On the Right: Time to chuck the anti-Catholic Blaine Amendment

George J Marlin

Finally, the U.S. Supreme Court, in Espinoza v. Montana Department of Revenue, is reviewing the constitutionality of a 19th-century relic known as “Blaine Amendments” that prohibit public funds from aiding students attending religious schools—particularly Catholic ones.

What most readers probably don’t know is that this blatantly anti-Catholic measure was first promoted by President Ulysses S. Grant. That’s the same Grant, who, as a general in the Civil War, led into battle tens of thousands of Catholic soldiers, defending the Union and opposing slavery.

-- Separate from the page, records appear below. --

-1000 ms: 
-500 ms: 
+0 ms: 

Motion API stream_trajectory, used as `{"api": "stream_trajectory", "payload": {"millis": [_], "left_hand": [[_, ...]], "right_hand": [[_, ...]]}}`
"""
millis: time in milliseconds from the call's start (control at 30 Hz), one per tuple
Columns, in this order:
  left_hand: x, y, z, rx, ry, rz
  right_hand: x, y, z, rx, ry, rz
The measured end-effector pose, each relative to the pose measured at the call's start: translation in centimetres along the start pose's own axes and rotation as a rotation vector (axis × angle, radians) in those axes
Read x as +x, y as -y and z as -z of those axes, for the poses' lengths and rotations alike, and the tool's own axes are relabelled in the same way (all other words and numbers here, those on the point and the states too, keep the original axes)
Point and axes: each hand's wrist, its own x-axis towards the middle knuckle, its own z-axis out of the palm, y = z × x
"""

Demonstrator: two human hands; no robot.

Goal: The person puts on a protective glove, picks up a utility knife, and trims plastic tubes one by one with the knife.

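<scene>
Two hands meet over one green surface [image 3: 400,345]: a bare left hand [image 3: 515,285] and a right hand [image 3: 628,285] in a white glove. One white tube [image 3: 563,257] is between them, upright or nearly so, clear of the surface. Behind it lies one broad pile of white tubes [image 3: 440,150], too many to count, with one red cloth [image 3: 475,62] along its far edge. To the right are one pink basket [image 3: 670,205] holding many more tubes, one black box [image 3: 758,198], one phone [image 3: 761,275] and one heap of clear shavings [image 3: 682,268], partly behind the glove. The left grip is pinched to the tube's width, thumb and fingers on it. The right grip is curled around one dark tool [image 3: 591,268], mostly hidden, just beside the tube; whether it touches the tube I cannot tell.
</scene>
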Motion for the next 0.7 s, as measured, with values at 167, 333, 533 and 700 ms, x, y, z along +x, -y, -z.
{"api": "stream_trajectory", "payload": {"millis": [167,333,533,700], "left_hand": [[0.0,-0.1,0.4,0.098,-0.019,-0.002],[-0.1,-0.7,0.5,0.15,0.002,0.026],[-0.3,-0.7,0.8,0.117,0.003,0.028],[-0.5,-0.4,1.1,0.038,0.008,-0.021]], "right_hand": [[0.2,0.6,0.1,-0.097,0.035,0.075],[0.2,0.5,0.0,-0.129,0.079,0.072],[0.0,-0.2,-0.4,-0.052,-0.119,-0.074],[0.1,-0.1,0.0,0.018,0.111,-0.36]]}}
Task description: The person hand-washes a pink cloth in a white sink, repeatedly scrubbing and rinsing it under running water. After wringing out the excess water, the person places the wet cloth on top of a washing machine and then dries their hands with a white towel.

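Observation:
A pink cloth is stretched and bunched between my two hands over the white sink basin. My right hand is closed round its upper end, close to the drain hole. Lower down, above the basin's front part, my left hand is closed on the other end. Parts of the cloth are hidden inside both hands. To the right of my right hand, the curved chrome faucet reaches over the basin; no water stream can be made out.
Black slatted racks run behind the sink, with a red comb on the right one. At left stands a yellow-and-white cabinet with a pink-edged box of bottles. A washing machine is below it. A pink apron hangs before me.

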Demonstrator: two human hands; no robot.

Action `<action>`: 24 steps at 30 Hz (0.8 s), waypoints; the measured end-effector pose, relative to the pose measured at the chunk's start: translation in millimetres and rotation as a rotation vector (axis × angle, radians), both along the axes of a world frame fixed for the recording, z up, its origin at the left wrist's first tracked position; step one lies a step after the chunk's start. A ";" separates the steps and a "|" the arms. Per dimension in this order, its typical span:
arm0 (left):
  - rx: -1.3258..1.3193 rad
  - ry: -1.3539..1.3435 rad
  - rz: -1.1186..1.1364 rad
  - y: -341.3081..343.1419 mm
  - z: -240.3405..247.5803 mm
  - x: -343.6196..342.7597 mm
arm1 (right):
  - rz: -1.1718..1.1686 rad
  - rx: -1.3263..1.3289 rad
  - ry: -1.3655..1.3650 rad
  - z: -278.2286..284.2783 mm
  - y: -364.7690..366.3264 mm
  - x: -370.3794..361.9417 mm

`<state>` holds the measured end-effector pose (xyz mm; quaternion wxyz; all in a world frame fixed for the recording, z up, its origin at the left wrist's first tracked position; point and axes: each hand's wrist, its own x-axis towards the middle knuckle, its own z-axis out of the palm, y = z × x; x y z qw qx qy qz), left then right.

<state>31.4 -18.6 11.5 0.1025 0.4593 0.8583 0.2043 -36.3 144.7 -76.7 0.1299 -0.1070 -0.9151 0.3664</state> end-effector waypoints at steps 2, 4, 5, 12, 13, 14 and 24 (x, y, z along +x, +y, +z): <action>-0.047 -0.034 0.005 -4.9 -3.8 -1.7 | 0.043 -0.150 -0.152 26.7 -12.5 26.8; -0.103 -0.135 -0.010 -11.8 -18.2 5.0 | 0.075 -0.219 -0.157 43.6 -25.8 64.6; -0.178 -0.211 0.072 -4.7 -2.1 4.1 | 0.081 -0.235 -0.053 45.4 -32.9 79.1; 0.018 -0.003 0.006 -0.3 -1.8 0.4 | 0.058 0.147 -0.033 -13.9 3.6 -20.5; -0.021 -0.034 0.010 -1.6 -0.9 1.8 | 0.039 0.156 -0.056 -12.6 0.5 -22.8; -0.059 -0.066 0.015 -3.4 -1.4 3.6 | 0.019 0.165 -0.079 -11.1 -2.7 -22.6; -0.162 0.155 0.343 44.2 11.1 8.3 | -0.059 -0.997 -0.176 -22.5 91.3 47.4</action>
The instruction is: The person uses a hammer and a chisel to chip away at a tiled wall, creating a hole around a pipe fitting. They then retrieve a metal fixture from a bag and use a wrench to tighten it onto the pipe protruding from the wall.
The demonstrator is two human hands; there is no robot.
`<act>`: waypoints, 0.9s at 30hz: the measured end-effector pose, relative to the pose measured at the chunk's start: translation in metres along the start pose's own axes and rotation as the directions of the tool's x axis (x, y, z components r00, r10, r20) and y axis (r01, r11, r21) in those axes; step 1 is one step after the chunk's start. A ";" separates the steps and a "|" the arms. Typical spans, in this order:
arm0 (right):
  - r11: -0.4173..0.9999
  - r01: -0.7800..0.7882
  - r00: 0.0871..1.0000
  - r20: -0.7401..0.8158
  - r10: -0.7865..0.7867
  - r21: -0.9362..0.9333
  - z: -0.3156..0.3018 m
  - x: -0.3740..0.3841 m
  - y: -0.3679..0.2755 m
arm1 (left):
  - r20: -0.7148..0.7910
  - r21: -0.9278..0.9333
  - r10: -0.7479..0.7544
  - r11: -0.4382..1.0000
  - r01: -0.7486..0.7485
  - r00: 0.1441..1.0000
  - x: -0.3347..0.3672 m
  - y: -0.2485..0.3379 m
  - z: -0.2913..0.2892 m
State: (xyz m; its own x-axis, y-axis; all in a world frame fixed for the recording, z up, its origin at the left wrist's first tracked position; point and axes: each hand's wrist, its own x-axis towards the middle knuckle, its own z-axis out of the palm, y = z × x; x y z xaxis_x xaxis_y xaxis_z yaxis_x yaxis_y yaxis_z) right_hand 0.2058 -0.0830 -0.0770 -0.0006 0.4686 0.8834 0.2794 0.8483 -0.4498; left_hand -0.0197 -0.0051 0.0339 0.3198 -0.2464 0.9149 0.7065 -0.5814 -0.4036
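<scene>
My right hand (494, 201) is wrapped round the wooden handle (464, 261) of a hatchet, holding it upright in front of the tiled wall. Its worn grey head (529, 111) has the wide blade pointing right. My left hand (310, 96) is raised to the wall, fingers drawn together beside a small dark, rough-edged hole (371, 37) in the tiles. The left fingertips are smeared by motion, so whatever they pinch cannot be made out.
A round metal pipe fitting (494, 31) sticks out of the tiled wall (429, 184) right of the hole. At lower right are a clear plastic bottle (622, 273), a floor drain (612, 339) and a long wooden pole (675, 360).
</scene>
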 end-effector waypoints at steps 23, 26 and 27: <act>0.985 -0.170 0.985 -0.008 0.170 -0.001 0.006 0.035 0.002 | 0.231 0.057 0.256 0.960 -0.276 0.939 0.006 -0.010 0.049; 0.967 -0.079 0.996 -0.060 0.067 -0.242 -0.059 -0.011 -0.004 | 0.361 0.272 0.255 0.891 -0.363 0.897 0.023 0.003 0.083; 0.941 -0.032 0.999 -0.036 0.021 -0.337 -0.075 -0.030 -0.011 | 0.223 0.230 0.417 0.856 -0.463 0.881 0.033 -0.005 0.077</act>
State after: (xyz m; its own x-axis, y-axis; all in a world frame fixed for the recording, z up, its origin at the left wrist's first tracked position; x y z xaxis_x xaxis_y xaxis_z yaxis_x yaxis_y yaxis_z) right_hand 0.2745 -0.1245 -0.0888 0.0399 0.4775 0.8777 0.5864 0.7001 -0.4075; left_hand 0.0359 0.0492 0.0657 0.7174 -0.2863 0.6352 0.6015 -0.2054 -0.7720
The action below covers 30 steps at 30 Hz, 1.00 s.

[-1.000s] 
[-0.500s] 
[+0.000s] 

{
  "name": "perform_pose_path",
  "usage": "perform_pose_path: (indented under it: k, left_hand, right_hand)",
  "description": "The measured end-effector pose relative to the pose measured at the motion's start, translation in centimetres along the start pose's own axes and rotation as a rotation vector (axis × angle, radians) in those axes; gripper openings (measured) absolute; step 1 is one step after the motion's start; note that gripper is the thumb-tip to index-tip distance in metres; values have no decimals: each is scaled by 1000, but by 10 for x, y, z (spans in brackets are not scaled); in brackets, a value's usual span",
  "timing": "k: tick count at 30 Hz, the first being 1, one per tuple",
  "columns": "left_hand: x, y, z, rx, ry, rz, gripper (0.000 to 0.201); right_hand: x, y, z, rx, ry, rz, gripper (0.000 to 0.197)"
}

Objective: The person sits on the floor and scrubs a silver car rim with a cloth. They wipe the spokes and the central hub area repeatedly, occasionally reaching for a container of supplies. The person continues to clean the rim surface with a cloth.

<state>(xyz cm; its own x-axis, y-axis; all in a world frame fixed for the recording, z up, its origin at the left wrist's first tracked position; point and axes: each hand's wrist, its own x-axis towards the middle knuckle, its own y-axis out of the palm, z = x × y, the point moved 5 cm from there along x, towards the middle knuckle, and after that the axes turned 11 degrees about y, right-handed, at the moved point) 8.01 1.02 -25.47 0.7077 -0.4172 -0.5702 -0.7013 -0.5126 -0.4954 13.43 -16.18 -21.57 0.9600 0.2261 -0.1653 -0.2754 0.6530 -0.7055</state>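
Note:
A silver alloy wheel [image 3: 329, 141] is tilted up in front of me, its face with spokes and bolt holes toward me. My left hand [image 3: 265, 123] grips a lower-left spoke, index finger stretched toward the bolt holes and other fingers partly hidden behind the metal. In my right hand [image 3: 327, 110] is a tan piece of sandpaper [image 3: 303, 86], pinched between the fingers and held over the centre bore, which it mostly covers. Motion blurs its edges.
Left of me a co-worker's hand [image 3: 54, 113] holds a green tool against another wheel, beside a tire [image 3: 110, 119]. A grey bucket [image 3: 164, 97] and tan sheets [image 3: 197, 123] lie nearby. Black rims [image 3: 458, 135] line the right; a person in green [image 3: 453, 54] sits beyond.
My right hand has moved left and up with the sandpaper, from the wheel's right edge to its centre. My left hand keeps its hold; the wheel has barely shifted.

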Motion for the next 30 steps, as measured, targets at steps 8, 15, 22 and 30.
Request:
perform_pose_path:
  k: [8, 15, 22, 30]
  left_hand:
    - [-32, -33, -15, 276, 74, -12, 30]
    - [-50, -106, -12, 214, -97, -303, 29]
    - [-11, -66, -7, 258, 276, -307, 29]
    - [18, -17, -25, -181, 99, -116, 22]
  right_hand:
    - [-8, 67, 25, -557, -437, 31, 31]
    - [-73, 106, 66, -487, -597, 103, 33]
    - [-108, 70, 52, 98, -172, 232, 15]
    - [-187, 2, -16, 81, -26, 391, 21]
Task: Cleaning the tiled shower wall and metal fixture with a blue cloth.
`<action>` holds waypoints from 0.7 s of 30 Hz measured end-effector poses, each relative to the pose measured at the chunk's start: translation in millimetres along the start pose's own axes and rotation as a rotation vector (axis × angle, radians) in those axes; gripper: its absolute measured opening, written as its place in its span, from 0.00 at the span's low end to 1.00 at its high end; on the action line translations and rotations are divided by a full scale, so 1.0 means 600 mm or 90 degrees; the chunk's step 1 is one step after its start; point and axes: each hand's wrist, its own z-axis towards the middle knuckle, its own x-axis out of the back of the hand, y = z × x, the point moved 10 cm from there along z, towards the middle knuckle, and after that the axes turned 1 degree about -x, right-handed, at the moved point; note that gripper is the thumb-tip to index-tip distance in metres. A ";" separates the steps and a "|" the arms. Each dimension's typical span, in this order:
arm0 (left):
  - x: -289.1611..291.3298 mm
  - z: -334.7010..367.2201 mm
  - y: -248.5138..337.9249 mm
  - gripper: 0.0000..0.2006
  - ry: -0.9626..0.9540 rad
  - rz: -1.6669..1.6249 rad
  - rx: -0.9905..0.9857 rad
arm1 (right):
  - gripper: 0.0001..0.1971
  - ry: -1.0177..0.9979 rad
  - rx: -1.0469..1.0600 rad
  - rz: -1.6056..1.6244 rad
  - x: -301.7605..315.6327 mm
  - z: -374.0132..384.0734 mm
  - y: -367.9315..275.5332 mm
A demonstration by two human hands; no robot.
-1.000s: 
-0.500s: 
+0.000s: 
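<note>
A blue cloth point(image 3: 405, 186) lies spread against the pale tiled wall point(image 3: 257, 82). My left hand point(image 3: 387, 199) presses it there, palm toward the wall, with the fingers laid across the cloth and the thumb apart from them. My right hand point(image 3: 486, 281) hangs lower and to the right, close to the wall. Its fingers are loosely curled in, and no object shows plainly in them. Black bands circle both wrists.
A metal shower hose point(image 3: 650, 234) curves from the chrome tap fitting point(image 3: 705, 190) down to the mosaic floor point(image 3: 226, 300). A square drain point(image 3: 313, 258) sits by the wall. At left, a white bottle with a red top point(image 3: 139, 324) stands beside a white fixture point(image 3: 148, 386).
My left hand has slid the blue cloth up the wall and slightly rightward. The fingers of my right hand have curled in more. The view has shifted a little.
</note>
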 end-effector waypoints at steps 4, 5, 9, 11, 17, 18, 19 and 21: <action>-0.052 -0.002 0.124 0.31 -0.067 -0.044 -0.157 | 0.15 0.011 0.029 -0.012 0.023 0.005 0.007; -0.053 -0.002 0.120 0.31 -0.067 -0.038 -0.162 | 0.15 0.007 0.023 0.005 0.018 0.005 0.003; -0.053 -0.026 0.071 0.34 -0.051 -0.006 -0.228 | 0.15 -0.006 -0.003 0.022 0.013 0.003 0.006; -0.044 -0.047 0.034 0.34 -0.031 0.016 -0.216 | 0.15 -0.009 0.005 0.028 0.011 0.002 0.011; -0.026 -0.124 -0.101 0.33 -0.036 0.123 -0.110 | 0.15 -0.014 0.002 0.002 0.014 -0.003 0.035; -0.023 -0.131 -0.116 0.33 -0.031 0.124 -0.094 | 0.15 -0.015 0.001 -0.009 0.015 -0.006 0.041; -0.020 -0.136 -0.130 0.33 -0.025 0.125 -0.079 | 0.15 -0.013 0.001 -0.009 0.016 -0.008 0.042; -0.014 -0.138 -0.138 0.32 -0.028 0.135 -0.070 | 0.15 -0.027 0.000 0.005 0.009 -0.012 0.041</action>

Here’s the historical background:

Grant, in his pre-Civil War civilian days, had flirted with the anti-Catholic Know Nothing movement. Brought up as an Ohio methodist, he had a jaded eye when it came to Catholics. During the war, for instance, he let it be known that he did not trust Catholic bishops because they were critical of their flock being slaughtered in battle due to Grant’s attrition strategy.

In a speech given on Oct. 29, 1875, before a group of Veterans in Des Moines, Iowa, President Grant warned that money should never “be appropriated for the support of any sectarian school.” Aid to parochial schools, he argued, would wreck public schools, “the promoter of that intelligence which is to preserve us as a nation.” He also stoked the flames of anti-Catholicism with this remark: “If we are to have another contest in the near future of our national existence, I predict that the dividing line will not be the Mason and Dixon’s, but between patriotism and intelligence on the one side and superstition, ambition and ignorance on the other.”

Grant called on Congress to adopt a constitutional amendment directing each state to establish free secular public schools for all children. He also asked Congress to send him legislation that would permit the government to tax church property. Grant believed that this legislation would prevent tyranny “whether directed by the demagogue or by priestcraft.”

Responding to Grant’s appeal, Congressman James G. Blaine of Maine introduced a federal constitutional amendment that would stop the use of any public property, revenues, or loans to support any school or institute of any kind under the control of a religious organization. The bill passed the House, but Democrats killed it in the Senate.

Sadly, the Republicans did not accept the defeat in the House as the final word on the subject. At their 1876 national convention that nominated for president, Governor Rutherford B. Hayes of Ohio, the GOP included in its platform a plank that opposed funding to Catholic schools. It read: “The public school system of the several states is the bulwark of the American republic; and, with a view to its security and permanence, we recommend an amendment to the constitution of the United States, forbidding the application of any public funds or property for the benefit of any school or institution under sectarian control.”

Like Grant, candidate Hayes did not pull any punches on the subject. At one campaign gathering, he said that if the Bible being read in public schools “[doesn’t] suit other people, let them remain east of the Ohio or go West…. I don’t propose to have them undermine the foundations and pull the house down around our ears without at least a protest.”

When the Democratic-controlled House of Representatives passed a watered-down version of the Blaine Amendment that made the law unenforceable (and seemed thus to open the door for public funding of parochial schools), Hayes condemned it calling it the “Jesuitical Clause.” The Republican-controlled Senate followed Haye’s advice and advanced tough legislation that denied tax dollars to any religious institution for any reason. Senate democrats complaining that the Haye’s version was “nearly an accusation of disloyalty” managed to bottled up the bill.

While the Blaine Amendment did not become part of the U.S. Constitution, 38 states went on to include similar provisions in its state constitutions.

New York was one of those 38 states. At its 1894 Constitutional Convention, controlled by protestant “good government” types, an amendment was approved which “prohibited direct or indirect aid to educational institutions under the direction of a religious denomination.”

Attempts to repeal New York’s Blaine Amendment have failed.

In 1967, for instance, an attempt led by the then archbishop of New York, Francis Cardinal Spellman, supported by diverse political figures, including AFL-CIO President George Meaney, future Democrat governor Hugh Carey, Bishop Fulton Sheen, U.S. Senator Eugene McCarthy, and William F. Buckley Jr., went down in flames.

Hopefully, the Supreme Court will kick the Blaine Amendment into the dustbin of history by ruling that local governments can no longer bar students “from access to funding for an otherwise neutral, publicly available program, and from using such funding, based on strictly private choice, at a religious school.”